## [About this task]
From the entries below, copy every line that holds the word "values".

----- Data in this exercise

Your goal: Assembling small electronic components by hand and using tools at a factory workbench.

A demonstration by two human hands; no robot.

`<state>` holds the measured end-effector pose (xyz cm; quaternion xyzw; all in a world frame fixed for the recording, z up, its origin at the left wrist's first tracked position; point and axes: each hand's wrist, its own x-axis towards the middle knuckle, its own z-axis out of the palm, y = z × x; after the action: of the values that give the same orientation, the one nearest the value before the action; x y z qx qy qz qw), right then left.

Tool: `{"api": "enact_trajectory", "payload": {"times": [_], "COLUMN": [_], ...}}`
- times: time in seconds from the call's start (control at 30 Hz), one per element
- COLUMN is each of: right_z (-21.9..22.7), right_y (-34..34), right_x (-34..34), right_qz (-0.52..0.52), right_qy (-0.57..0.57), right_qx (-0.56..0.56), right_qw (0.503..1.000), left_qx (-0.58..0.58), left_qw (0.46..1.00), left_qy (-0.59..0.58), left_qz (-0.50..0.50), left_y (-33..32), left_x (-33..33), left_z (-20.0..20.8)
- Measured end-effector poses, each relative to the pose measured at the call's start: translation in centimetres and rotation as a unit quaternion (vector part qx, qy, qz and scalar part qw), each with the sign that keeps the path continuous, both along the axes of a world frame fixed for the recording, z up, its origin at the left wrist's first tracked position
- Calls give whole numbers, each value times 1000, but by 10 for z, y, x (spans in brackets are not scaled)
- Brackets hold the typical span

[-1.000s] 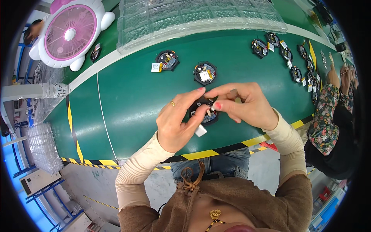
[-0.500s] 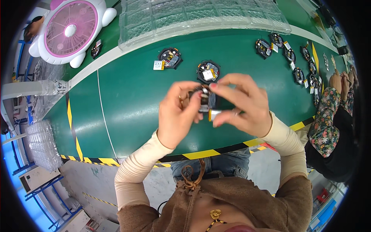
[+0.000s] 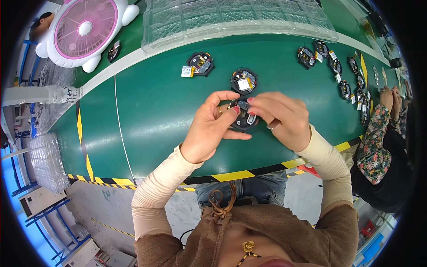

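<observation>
A round black watch case (image 3: pixel 239 123), its inside open and small circuit parts showing, is tilted just above the table. My left hand (image 3: pixel 208 127) grips its left side, thumb on the inside and the lower fingers stretched beneath. At its upper right edge the bent fingers of my right hand (image 3: pixel 284 116) close on the case, hiding part of it. A small silver piece (image 3: pixel 251 119) shows inside, near the right thumb. Just beyond lies another open watch case (image 3: pixel 237 76) with a white battery (image 3: pixel 244 84) on it. Farther left is a third case (image 3: pixel 204 62), its battery (image 3: pixel 187 71) sticking out.
Several open watch cases (image 3: pixel 345 90) lie at the right, near a co-worker's hands (image 3: pixel 391 99). Clear plastic trays (image 3: pixel 240 22) stand along the far edge. A pink and white fan (image 3: pixel 84 29) is at the far left. Striped tape (image 3: pixel 231 176) marks the near edge.
The held watch case has turned and tipped, so more of its inside shows. My right fingers have drawn in to its upper right edge. The silver battery below it no longer sticks out.
</observation>
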<state>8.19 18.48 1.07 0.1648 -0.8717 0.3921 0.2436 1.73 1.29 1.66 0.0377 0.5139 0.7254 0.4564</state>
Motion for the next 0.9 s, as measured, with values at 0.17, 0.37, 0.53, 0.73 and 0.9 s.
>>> {"api": "enact_trajectory", "payload": {"times": [0.17,0.37,0.53,0.73,0.9], "right_z": [13,14,15,1,0], "right_y": [14,37,14,-1,-5], "right_x": [-2,0,5,-2,-5], "right_qz": [-133,-135,23,55,44], "right_qy": [-51,-12,-180,-237,-252], "right_qx": [-106,-224,-517,-427,-420], "right_qw": [984,965,837,871,871], "left_qx": [1,35,30,87,96], "left_qw": [999,995,995,992,991], "left_qy": [0,-24,-59,-43,-55], "left_qz": [44,89,69,87,70], "left_y": [-3,-4,-6,-6,-7], "left_x": [-6,-8,-10,-7,-7], "left_z": [2,-5,-4,-5,-4]}}
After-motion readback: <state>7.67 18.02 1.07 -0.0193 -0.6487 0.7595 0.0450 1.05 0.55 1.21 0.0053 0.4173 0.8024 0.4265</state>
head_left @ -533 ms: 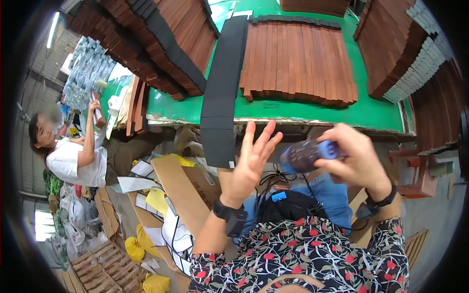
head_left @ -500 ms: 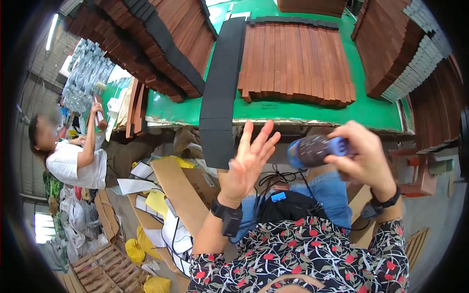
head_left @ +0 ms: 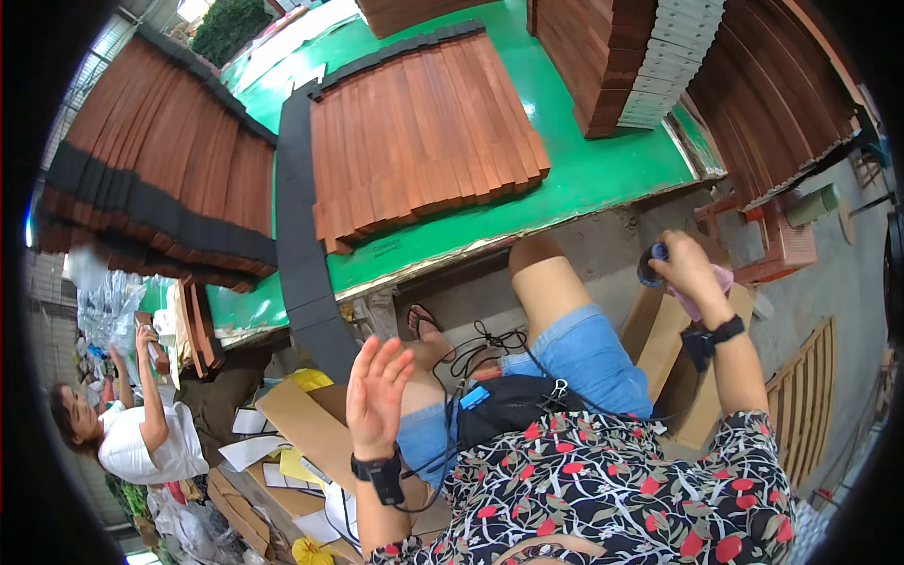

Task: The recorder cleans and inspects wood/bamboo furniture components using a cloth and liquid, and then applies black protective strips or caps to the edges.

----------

## [Written solution]
`<state>` holds the measured end-effector pose (xyz cm; quaternion xyzw; all in a world frame fixed for the recording, z up, its origin at the left wrist's first tracked position; point and axes: each hand's wrist, its own x-axis towards the middle knuckle, its own z-axis out of the palm, y = z × x; after the action: of the values that give the same orientation, the one nearest the value before the action; x y z qx qy qz qw), right then left.
Motion for the next 0.9 s, as measured, with values at 0.17, 0.37, 0.53, 0.73 and 0.9 s.

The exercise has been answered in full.